- _Task brief_:
Below are the records; count how many of their lines carry "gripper" and give only the number.

- _Records contained in a dataset_:
★ ★ ★ ★ ★ ★ ★
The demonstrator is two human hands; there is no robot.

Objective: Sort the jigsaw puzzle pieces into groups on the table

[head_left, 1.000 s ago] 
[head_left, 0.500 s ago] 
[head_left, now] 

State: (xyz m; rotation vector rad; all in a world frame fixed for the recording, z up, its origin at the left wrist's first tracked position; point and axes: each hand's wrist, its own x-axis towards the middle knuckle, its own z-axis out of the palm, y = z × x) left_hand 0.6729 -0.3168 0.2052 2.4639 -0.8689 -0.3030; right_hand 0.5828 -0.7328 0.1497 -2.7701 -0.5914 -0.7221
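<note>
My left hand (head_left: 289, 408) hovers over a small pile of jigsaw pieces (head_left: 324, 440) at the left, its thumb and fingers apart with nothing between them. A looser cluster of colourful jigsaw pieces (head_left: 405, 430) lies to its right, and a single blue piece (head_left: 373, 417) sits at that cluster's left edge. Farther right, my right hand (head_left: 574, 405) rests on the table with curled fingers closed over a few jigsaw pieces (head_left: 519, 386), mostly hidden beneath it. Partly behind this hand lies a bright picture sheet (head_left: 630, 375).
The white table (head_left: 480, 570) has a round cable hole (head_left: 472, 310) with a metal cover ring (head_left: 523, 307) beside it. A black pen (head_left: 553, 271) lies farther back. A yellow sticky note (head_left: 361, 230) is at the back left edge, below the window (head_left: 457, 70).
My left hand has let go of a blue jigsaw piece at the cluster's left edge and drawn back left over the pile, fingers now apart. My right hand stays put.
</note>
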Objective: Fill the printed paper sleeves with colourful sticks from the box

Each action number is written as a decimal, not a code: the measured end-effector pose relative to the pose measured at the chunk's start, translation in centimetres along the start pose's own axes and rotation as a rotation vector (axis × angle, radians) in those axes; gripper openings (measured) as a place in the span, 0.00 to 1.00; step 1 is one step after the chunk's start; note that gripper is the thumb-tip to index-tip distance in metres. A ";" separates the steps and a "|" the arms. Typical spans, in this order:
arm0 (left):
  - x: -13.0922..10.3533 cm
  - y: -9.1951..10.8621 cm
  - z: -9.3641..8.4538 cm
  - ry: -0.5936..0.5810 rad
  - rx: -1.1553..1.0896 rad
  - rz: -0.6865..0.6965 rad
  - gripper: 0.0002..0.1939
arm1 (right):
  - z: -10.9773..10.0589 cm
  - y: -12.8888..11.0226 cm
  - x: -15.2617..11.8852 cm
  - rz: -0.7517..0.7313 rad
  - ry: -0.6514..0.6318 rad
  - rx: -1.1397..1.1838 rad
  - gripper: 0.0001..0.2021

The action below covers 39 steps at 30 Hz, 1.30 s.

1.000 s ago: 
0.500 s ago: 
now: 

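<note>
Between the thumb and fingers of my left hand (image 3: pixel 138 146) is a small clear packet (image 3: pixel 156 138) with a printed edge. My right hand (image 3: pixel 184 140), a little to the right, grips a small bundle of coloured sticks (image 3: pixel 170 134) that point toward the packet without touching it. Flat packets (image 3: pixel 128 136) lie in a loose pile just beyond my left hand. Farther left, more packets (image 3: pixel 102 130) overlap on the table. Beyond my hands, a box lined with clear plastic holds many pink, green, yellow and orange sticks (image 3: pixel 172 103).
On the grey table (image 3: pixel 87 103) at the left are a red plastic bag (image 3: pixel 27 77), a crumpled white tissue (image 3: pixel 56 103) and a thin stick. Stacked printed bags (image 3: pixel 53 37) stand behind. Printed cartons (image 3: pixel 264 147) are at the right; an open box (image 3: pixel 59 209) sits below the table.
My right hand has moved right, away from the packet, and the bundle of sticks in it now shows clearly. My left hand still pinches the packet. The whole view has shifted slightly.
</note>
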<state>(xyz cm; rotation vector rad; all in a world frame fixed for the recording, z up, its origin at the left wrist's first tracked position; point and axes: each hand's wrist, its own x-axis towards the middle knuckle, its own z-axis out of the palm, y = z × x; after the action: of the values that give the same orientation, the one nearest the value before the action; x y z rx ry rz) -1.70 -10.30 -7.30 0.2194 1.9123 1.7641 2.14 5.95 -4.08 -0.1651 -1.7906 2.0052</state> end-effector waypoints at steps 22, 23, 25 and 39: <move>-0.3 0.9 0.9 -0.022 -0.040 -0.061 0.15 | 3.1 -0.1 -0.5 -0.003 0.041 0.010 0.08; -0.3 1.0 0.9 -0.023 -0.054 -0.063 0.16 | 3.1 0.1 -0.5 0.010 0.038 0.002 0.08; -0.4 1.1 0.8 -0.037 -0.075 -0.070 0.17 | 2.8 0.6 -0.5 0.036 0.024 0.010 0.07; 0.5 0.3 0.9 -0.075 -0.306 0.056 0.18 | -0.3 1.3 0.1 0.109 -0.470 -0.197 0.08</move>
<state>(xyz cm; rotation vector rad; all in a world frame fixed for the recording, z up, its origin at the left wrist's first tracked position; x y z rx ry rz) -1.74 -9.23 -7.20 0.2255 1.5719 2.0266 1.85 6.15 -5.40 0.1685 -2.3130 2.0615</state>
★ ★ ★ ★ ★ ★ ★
- _Completed exercise_:
3